THE TASK — Return every line from the listing where the word "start" occurs.

(DATA SEGMENT)

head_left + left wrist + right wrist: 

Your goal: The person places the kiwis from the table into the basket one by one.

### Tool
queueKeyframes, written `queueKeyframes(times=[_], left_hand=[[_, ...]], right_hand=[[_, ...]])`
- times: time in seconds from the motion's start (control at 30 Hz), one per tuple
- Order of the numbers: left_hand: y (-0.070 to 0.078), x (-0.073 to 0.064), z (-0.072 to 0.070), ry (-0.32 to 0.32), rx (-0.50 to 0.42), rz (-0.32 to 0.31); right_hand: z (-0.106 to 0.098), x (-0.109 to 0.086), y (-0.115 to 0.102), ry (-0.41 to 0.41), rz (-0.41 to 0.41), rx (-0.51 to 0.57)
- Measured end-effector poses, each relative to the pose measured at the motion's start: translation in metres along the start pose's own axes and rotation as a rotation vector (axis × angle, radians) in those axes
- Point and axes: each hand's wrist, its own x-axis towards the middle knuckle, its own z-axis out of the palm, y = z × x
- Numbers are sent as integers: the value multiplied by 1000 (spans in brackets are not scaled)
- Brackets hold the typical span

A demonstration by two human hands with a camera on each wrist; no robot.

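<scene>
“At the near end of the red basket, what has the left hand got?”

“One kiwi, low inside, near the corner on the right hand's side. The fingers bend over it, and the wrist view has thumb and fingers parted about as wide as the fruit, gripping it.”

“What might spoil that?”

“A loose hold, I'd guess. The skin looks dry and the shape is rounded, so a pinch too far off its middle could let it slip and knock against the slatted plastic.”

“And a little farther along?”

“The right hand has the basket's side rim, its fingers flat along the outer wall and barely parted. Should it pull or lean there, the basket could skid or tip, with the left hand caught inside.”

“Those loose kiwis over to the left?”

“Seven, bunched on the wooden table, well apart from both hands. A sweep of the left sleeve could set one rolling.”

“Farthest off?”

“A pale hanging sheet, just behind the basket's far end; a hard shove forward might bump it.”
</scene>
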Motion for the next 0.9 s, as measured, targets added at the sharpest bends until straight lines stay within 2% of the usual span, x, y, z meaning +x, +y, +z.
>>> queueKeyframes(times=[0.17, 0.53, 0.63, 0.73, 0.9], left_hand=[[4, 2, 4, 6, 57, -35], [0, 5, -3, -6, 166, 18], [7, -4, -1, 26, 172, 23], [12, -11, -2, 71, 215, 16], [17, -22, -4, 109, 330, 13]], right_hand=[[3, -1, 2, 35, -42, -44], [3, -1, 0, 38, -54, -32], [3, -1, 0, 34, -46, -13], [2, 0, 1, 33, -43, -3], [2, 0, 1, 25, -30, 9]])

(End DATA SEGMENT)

WRITTEN RESPONSE —
- times: time in seconds from the motion's start (control at 30 Hz), one per tuple
- Measured end-effector poses, each relative to the pose measured at the motion's start: translation in metres along the start pose's own axes and rotation as a rotation vector (axis × angle, radians) in those axes

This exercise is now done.